+++ RECORDS FOR THE TASK

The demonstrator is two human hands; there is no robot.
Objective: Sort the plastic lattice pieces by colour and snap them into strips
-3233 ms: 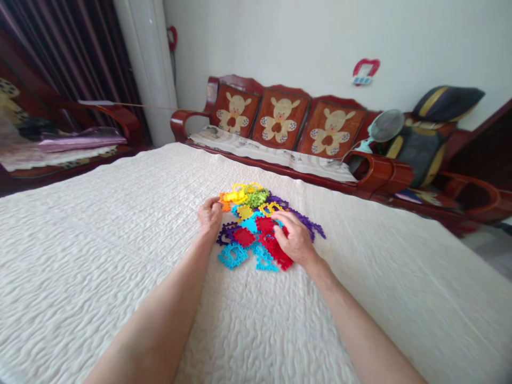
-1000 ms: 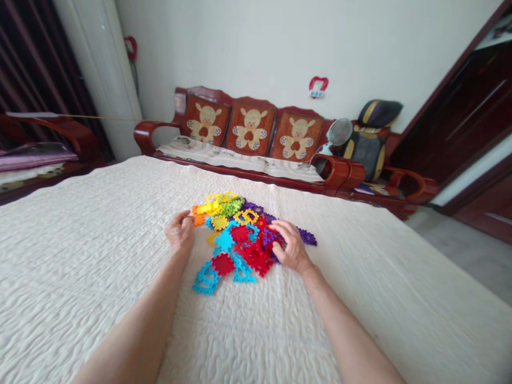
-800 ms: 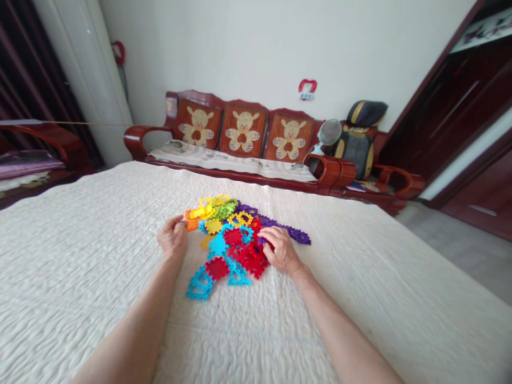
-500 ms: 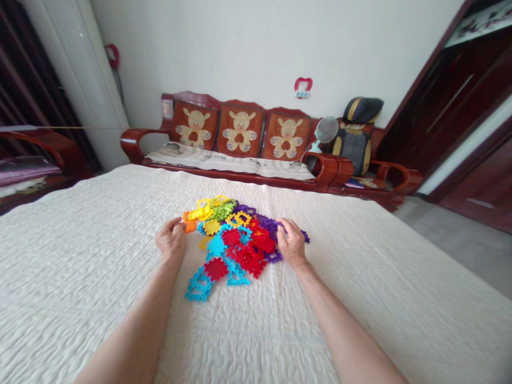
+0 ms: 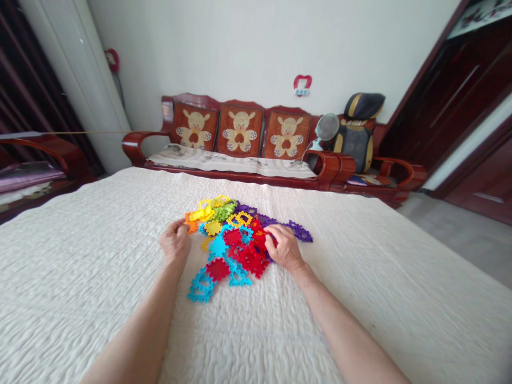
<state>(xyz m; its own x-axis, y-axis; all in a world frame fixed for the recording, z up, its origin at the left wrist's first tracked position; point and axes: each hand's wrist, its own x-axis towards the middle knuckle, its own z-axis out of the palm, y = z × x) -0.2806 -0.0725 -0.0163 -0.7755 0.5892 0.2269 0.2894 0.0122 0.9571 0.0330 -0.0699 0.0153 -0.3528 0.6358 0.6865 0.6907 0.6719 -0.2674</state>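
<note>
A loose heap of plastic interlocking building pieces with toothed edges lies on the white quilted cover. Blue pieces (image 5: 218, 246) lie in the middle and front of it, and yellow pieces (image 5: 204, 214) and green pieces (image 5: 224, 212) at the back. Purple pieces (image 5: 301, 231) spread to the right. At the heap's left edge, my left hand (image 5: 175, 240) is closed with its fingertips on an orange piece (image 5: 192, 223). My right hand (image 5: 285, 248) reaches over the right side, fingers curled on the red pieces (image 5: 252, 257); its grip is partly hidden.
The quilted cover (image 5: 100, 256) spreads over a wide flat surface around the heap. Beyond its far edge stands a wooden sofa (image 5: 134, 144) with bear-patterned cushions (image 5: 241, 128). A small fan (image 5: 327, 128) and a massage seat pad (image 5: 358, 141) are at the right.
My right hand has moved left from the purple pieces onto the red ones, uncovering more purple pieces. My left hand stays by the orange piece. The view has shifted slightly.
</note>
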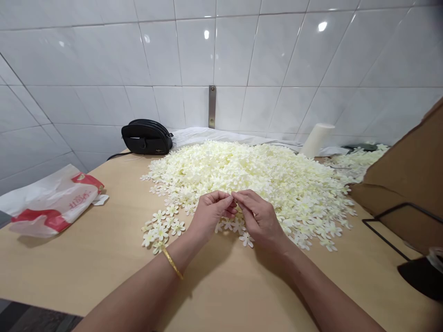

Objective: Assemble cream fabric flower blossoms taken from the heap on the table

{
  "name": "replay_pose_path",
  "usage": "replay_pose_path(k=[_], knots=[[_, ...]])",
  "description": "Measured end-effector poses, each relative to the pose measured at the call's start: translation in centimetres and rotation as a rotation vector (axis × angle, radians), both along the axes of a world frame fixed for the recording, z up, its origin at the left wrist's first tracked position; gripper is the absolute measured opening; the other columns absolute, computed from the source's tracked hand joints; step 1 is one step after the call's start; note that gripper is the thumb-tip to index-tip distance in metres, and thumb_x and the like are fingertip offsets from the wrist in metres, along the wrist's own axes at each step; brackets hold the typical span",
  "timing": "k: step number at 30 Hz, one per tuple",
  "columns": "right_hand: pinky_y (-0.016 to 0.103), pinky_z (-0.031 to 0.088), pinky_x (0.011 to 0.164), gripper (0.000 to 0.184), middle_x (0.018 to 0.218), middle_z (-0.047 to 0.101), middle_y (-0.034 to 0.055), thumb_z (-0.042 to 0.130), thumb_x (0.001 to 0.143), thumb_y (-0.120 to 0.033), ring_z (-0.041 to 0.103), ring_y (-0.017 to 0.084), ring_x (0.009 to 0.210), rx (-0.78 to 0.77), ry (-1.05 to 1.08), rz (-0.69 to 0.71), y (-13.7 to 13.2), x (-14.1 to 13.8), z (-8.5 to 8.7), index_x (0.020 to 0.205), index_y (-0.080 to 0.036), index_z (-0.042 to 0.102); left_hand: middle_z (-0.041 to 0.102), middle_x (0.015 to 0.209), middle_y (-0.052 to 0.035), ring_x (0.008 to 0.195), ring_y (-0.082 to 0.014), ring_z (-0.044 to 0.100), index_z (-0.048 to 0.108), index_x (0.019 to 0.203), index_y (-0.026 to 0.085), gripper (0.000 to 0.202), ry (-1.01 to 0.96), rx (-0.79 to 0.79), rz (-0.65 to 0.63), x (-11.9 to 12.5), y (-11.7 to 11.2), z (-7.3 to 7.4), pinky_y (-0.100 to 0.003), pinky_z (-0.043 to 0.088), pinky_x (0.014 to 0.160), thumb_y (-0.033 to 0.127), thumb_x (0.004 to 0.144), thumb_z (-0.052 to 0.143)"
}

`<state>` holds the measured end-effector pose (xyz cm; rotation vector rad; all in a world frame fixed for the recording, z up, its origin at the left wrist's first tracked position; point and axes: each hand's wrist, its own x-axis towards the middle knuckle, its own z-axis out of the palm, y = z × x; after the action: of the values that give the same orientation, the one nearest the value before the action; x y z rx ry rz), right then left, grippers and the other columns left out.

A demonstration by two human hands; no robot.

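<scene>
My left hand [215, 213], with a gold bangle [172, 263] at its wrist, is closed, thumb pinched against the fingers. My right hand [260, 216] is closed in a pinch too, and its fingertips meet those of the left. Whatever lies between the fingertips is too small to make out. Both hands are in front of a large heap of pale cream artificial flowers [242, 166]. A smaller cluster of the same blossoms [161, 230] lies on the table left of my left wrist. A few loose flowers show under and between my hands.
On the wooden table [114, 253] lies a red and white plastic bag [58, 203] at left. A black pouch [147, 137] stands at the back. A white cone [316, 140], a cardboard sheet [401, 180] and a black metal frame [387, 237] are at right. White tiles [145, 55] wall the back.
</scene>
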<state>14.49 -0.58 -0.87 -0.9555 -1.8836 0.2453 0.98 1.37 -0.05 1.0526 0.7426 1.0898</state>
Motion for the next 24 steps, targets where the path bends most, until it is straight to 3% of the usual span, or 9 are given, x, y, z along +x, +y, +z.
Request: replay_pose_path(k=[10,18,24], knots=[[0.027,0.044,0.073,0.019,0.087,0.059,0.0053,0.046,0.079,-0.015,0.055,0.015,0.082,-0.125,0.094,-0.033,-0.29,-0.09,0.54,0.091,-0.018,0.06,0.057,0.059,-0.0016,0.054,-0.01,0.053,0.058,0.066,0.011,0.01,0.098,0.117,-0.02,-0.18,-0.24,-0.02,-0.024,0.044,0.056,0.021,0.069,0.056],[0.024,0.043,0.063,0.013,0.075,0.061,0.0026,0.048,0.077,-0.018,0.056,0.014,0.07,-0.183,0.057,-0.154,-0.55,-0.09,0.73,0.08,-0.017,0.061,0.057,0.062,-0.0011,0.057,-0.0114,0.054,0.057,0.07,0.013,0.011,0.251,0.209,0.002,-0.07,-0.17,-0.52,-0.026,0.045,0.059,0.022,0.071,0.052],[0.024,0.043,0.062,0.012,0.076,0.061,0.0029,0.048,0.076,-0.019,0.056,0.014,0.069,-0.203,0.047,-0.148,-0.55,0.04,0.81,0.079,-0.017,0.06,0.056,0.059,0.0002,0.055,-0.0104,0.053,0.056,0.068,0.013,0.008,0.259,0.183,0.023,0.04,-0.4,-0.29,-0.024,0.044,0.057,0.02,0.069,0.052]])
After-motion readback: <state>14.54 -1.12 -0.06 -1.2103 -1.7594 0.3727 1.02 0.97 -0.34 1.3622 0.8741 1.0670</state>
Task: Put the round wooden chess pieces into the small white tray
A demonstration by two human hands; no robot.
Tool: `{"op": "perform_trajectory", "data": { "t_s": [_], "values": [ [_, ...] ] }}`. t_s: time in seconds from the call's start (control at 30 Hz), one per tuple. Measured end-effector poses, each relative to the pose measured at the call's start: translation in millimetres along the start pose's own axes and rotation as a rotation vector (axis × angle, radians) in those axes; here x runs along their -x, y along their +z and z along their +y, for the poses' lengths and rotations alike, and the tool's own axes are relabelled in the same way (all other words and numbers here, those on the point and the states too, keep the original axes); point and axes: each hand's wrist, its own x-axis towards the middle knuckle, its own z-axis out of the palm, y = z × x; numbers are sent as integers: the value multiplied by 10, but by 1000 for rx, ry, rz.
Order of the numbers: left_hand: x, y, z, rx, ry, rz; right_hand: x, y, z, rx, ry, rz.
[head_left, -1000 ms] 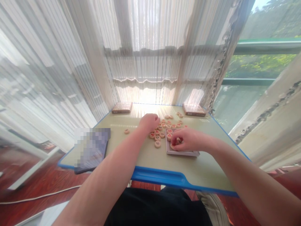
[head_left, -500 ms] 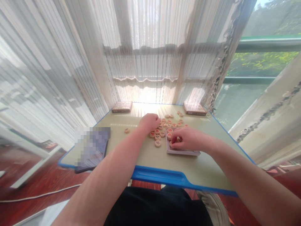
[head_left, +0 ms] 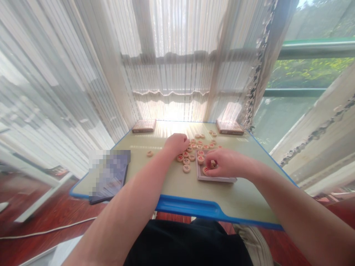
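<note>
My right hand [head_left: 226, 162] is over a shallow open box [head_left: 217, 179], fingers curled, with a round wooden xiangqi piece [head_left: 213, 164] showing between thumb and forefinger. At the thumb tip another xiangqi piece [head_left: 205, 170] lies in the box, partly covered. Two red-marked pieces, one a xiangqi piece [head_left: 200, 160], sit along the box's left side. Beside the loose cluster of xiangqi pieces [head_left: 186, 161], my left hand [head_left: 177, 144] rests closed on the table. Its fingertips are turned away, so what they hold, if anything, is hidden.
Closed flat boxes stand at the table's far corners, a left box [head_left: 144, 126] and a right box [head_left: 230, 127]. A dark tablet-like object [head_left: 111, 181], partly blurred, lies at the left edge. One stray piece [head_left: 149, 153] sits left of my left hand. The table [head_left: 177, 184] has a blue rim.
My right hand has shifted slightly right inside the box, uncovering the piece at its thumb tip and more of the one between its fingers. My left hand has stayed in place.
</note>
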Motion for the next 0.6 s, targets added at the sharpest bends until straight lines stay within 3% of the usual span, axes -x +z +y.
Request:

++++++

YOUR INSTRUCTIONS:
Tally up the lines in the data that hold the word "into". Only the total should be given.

YOUR SOLUTION:
2